Using Wikidata as a lexicon #9

nciric · 2024-03-12T17:09:52Z

In our first meeting we discussed various lexicon formats and the use cases for them. Wikidata already has flexible format, and passionate community contributing to it. We could bootstrap our effort by contributing to it, instead of starting a new lexicon under Unicode.

Before we settle on Wikidata we need to answer a couple of questions:

Licensing? Is it compatible with our needs (slicing, using in products, converting to more compact format, adding custom/proprietary words).
Filtering spam/abuse - data quality in general
What are the tools to operate on the lexicon (slicing, adding custom/proprietary elements...)

grhoten · 2024-03-13T17:49:19Z

As a part of discussing this point, I'd like to hear how the data is structured. If it's a collection of unannotated words without relationships, it's not that helpful. If it has annotations for a given word and all of the grammeme properties for the other surface forms of a given word, that would be helpful.

For example, take the Finnish word for numeraali. It has a nicely formatted declension table that is easy to read. The template for the declension table is simply "{{fi-decl-risti|numeraal|||a}}". That makes it easy to format a table, but it makes it hard to parse the data without infrastructure to execute the code behind the template. That template format makes it hard to generate the other surface forms and to deduce the grammatical properties of each form. Some of the cell entries don't even have page entries. So you have to go by what is in the table.
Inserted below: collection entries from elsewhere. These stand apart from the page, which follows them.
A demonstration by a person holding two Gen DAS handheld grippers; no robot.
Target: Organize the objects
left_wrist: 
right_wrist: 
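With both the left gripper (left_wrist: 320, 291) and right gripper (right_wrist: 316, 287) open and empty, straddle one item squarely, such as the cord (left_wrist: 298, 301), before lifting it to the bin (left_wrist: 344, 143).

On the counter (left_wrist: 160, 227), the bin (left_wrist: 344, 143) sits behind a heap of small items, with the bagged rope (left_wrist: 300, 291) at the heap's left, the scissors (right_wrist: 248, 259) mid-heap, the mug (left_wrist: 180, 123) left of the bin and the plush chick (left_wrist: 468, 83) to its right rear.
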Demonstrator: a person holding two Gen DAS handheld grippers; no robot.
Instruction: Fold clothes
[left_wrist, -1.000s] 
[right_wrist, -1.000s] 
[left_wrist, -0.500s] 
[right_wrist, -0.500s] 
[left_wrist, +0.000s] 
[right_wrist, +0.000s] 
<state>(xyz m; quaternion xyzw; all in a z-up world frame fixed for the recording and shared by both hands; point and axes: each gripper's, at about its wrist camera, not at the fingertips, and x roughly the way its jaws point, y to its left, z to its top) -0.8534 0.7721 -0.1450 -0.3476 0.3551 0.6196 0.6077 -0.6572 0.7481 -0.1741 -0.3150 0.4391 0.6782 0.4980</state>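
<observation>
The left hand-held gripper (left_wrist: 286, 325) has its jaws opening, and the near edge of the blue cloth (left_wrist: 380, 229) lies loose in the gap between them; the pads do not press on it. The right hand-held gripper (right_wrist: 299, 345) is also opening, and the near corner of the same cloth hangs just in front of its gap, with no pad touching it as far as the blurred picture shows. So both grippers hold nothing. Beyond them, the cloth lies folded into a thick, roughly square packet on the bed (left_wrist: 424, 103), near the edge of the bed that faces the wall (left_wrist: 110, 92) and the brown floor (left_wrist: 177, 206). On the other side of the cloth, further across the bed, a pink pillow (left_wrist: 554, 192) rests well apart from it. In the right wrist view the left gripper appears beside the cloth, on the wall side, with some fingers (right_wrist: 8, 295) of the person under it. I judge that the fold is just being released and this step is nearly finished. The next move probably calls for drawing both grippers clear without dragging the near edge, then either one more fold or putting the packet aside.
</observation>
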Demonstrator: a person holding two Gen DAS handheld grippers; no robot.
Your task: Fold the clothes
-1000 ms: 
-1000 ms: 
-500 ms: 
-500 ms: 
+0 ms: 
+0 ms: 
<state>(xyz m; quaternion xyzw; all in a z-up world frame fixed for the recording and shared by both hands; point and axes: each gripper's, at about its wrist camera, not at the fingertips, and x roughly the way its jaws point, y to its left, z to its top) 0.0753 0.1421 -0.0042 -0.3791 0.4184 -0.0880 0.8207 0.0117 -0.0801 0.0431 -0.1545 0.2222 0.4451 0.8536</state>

It's also worth pointing out that Wiktionary tends to put in optional stress markers in the declension tables for several languages, like Russian and Lithuanian. When you go to the actual Wiktionary page for a word, the stress markers are missing. These optional stress markers are helpful for pronunciation, but they're rarely written outside of an elementary school setting.

Clarity around the word relationships and properties in the data would be helpful to understand.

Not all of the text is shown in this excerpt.